### ACTION ITEM:
Please copy, word for word, the line that contains "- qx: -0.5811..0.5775" and every line after it through the end of the records, and nothing more.

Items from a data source
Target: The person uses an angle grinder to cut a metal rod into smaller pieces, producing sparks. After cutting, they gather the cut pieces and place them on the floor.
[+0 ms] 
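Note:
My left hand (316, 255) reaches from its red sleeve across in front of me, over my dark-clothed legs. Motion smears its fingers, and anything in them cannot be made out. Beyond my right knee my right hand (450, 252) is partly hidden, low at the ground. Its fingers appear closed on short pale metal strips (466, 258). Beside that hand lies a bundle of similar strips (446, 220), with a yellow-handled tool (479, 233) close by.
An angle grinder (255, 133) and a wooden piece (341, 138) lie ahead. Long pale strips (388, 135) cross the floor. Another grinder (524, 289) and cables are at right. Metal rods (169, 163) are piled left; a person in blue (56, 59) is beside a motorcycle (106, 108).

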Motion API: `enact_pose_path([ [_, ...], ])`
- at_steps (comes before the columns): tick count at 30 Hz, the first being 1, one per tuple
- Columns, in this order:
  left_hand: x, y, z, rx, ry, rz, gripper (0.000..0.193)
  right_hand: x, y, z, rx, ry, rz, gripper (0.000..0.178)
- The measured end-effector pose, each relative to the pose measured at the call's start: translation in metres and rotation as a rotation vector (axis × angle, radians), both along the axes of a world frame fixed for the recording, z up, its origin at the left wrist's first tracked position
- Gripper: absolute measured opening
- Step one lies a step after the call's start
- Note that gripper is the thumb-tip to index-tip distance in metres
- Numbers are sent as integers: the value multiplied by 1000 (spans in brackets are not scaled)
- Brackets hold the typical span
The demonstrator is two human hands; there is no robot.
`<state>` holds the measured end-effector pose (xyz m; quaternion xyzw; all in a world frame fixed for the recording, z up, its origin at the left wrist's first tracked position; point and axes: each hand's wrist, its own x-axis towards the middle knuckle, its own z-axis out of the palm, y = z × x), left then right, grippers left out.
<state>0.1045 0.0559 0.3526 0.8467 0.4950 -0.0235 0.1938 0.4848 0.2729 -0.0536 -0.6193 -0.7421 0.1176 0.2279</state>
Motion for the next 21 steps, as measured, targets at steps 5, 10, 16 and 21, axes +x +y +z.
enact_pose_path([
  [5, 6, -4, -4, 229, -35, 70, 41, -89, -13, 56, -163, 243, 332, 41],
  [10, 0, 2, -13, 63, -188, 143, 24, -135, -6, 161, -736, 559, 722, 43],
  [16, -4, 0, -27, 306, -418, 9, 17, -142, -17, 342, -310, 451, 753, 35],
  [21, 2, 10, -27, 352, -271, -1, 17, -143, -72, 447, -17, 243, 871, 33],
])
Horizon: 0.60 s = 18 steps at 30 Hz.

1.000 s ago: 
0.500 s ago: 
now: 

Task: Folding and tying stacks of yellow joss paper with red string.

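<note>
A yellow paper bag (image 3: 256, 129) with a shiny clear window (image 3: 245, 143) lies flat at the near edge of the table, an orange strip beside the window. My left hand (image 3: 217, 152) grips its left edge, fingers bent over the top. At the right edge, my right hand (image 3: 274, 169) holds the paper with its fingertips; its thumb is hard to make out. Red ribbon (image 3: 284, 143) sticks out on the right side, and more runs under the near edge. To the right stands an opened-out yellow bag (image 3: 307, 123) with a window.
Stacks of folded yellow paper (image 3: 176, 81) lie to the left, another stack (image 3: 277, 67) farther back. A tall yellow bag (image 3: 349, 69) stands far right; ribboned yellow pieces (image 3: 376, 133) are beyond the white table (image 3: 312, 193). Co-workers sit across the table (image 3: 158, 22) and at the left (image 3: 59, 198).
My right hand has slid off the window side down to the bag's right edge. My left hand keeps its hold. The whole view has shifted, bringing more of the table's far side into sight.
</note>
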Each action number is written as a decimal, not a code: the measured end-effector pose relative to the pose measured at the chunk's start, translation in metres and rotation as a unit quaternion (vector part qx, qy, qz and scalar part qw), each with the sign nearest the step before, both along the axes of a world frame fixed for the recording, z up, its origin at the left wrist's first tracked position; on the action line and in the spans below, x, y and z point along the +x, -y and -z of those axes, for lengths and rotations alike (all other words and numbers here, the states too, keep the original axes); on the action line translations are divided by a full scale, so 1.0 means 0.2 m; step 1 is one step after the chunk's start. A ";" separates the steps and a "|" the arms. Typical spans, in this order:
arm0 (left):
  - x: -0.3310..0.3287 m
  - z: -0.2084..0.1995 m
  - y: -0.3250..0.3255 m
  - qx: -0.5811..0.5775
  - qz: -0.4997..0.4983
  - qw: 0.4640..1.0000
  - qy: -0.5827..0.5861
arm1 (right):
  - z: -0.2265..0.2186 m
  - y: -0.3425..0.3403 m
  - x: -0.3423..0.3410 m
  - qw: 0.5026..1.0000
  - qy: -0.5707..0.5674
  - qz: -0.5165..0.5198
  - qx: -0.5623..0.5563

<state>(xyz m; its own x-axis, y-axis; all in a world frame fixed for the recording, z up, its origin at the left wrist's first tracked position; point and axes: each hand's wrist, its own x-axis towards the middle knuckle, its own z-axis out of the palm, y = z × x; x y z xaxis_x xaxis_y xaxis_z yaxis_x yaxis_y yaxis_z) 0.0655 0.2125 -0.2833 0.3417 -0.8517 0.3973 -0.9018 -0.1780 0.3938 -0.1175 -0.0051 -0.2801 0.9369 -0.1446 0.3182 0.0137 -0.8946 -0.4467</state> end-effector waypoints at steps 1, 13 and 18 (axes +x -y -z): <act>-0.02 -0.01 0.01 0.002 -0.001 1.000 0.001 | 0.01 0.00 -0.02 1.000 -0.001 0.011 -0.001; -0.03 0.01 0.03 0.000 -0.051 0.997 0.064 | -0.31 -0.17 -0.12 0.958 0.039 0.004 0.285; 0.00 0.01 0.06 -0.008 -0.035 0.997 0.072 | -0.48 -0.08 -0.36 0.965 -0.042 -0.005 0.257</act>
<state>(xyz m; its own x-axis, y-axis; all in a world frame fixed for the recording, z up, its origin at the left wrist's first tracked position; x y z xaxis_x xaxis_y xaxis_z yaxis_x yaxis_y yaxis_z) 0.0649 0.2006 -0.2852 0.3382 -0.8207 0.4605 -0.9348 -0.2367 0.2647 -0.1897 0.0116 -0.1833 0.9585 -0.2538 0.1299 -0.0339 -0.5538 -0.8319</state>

### ANSWER TO THIS EXERCISE:
  - qx: -0.5811..0.5775
  - qz: -0.4997..0.4983
  - qw: 0.4640..1.0000
  - qy: -0.5827..0.5861
arm1 (right):
  - z: -0.2265..0.2186 m
  - y: -0.3425..0.3403 m
  - x: -0.3423..0.3410 m
  - qw: 0.5026..1.0000
  - qy: -0.5707..0.5674
  - qz: -0.5165..0.5198
  - qx: -0.5623..0.5563

<state>(xyz m; its own x-axis, y-axis; all in a world frame fixed for the recording, z up, its origin at the left wrist's first tracked position; point and axes: each hand's wrist, its own x-axis towards the middle knuckle, its own z-axis out of the palm, y = z × x; x y z xaxis_x xaxis_y xaxis_z yaxis_x yaxis_y yaxis_z) 0.0655 0.2125 -0.2833 0.3417 -0.8517 0.3973 -0.9018 -0.1780 0.3938 -0.1175 -0.0051 -0.2801 0.9369 -0.1446 0.3182 0.0137 -0.8946 -0.4467</state> end-effector waypoints at steps 1, 13 and 18 (axes +x -y -z): <act>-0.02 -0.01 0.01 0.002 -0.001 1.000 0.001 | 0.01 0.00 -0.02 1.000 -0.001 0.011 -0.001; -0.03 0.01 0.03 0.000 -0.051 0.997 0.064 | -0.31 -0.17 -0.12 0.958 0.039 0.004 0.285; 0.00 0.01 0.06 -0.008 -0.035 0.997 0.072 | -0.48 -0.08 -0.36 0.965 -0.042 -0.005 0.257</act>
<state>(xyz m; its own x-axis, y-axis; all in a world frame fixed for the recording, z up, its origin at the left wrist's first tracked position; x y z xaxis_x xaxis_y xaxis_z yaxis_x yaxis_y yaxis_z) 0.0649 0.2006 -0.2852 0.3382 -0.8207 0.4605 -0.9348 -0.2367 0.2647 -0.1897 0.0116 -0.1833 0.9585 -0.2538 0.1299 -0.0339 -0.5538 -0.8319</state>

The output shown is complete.